[off topic] Re: [Numpy-discussion] numarray speed - PySequence_GetItem
jmiller at stsci.edu
Tue Jun 29 09:05:49 CDT 2004
On Mon, 2004-06-28 at 20:45, Tim Hochberg wrote:
> Todd Miller wrote:
> >On Mon, 2004-06-28 at 17:14, Sebastian Haase wrote:
> >> [SNIP]
> >>My original question was just this: Does anyone know why numarray is maybe 10
> >>times slower that Numeric with that particular code segment
> >>(PySequence_GetItem) ?
> >Well, the short answer is probably: no.

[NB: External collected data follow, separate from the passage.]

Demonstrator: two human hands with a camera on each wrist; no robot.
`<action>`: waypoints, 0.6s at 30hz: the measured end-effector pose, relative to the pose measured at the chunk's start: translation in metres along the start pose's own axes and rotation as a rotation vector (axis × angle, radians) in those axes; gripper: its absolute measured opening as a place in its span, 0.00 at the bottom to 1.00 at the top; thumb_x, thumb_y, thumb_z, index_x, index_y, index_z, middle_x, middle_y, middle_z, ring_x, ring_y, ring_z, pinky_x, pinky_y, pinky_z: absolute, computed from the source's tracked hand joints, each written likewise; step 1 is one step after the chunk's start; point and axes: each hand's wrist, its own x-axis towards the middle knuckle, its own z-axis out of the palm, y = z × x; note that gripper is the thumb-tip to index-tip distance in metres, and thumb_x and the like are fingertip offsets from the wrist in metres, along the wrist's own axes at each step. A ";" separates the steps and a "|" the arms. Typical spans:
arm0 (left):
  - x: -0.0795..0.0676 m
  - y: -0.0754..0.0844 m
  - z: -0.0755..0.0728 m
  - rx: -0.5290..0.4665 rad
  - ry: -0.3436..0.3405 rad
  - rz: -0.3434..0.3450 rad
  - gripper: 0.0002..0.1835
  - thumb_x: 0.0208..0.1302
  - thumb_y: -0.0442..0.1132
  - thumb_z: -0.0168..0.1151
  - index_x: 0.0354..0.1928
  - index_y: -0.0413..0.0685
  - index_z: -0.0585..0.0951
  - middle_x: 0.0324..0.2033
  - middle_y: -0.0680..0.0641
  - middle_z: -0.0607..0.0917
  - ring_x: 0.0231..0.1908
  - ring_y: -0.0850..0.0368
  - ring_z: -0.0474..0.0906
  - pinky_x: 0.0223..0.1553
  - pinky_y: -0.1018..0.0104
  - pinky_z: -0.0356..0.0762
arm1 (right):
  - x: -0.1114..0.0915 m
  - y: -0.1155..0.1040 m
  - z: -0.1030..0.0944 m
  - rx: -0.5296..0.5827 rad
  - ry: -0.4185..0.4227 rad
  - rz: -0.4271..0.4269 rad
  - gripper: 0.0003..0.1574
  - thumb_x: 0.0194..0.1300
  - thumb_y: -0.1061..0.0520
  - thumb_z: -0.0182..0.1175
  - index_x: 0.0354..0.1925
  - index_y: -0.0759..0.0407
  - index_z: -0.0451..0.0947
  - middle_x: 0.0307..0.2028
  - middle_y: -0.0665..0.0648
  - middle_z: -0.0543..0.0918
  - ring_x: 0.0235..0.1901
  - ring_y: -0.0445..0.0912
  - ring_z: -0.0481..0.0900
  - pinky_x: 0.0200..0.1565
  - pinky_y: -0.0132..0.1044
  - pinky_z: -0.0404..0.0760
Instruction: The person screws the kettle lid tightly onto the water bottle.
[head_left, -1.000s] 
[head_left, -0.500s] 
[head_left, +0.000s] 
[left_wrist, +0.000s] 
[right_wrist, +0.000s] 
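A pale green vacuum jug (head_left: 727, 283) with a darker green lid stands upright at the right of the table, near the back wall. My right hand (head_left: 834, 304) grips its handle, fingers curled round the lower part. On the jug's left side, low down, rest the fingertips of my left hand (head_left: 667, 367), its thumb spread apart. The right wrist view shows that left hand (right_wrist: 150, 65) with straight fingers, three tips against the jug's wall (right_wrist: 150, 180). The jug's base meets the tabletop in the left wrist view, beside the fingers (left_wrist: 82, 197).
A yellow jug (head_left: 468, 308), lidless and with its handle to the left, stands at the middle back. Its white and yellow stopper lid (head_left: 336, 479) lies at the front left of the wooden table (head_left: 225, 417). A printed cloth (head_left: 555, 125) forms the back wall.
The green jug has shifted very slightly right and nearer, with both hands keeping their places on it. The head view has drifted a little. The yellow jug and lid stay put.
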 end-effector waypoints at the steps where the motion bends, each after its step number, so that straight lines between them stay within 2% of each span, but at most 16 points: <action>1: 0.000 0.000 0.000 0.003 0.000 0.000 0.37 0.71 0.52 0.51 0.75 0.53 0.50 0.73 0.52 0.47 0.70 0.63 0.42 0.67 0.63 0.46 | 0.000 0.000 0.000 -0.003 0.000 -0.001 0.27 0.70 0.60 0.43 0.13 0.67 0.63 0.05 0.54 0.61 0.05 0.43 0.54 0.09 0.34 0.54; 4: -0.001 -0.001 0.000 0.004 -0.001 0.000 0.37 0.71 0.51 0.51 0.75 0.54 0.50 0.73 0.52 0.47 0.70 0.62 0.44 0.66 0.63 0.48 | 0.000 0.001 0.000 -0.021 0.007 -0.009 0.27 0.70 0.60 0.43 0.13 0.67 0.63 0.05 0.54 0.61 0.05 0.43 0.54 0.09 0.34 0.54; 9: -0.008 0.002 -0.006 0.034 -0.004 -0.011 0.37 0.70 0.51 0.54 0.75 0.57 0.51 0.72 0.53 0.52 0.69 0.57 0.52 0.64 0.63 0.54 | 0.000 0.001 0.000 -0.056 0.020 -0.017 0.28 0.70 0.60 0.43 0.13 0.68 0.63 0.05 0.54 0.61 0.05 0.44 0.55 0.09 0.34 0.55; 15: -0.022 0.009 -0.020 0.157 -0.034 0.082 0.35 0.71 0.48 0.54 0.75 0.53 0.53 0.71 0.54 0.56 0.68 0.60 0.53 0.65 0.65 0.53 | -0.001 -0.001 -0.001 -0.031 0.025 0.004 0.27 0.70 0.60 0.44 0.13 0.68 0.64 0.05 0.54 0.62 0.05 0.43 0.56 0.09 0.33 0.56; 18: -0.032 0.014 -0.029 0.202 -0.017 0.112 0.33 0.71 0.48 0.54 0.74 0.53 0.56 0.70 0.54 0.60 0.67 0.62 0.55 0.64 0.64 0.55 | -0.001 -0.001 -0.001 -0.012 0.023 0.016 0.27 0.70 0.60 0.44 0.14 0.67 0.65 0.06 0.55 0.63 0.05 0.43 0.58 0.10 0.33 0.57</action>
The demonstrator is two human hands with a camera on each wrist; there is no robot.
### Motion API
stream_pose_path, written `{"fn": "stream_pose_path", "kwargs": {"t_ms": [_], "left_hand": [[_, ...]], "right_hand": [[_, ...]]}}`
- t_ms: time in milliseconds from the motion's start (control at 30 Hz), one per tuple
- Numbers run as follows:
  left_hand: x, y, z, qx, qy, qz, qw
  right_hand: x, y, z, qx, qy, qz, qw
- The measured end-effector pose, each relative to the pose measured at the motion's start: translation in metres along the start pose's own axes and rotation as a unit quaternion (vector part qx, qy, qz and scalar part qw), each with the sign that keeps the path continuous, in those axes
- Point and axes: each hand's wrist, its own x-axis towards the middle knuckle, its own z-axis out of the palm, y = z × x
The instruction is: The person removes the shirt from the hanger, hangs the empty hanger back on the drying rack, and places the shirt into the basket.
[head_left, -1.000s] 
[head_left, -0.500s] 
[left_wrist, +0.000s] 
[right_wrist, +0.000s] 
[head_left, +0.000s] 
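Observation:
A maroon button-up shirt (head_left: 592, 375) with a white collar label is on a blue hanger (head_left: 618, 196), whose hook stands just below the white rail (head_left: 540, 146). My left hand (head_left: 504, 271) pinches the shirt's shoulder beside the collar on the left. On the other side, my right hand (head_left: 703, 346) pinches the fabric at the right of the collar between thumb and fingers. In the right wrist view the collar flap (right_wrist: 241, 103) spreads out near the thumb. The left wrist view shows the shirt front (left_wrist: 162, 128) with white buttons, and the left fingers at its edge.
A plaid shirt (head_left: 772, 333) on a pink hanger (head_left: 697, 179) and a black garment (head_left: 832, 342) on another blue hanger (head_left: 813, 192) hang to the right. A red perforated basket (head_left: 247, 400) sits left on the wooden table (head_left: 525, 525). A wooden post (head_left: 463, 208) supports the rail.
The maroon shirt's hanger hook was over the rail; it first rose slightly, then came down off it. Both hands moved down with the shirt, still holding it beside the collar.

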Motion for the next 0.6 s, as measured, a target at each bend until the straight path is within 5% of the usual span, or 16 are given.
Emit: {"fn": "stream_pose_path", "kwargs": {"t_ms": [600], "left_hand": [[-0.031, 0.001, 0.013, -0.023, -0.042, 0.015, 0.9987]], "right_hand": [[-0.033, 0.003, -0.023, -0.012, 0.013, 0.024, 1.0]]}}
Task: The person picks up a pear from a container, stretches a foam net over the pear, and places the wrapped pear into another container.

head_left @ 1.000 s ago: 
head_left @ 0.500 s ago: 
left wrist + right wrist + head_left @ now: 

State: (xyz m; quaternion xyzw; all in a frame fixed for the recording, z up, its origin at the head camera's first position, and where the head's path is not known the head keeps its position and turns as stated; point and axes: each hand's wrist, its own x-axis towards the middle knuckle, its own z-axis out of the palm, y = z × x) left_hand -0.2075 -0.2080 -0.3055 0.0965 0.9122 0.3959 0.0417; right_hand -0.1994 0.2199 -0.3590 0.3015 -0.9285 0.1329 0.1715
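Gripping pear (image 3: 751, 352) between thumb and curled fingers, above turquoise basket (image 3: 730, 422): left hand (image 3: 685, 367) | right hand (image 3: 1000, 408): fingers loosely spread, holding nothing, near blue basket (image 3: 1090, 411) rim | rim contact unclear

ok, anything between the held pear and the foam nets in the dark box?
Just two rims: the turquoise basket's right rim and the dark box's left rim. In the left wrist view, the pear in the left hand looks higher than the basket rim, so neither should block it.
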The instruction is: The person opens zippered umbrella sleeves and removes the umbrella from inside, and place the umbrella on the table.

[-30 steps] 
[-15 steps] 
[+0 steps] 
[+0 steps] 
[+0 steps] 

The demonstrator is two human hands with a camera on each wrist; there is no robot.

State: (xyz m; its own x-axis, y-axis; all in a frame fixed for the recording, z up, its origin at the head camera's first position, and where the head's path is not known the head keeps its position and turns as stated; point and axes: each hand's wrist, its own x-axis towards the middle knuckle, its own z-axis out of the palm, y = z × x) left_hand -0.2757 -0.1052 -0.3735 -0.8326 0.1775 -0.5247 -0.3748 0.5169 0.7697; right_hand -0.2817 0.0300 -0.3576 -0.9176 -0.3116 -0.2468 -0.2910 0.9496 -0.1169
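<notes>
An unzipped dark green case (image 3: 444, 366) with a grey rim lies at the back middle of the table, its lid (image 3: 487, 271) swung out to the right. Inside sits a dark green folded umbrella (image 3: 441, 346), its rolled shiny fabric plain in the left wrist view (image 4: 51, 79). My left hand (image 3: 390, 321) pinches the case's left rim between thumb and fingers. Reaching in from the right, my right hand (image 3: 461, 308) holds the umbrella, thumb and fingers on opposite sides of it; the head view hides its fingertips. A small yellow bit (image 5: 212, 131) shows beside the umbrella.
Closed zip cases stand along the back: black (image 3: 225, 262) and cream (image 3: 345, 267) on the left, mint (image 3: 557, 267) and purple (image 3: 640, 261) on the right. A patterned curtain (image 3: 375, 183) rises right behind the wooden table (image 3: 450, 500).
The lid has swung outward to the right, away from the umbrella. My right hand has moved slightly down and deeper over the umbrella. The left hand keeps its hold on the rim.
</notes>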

> >Looking at the numarray sequence protocol benchmarks in
> >Examples/bench.py, and looking at what wxPython is probably doing
> >(fetching a 1x2 element array from an Nx2 and then fetching 2 numerical
> >values from that)... I can't fully nail it down. My benchmarks show
> >that numarray is 4x slower for fetching the two element array but only
> >1.1x slower for the two numbers; that makes me expect at most 4x
> >Noticing the 50k __del__ calls in your profile, I eliminated __del__
> >(breaking numarray) to see if that was the problem; the ratios changed
> >to 2.5x slower and 0.9x slower (actually faster) respectively.
> This reminds me, when profiling bits and pieces of my code I've often
> noticed that __del__ chews up a large chunk of time. Is there any
> prospect of this being knocked down at all, or is it inherent in the
> structure of numarray?
__del__ is IMHO the elegant way to do numarray's shadowing of
"misbehaved arrays". misbehaved arrays are ones which don't meet the
requirements of a particular C-function, but generally that means
noncontiguous, byte-swapped, misaligned, or of the wrong type; it also
can mean some other sequence type like a list or tuple. I think using
the destructor is "necessary" for maintaining Numeric compatibility in C
because you can generally count on arrays being DECREF'd, but obviously
you couldn't count on some new API call being called.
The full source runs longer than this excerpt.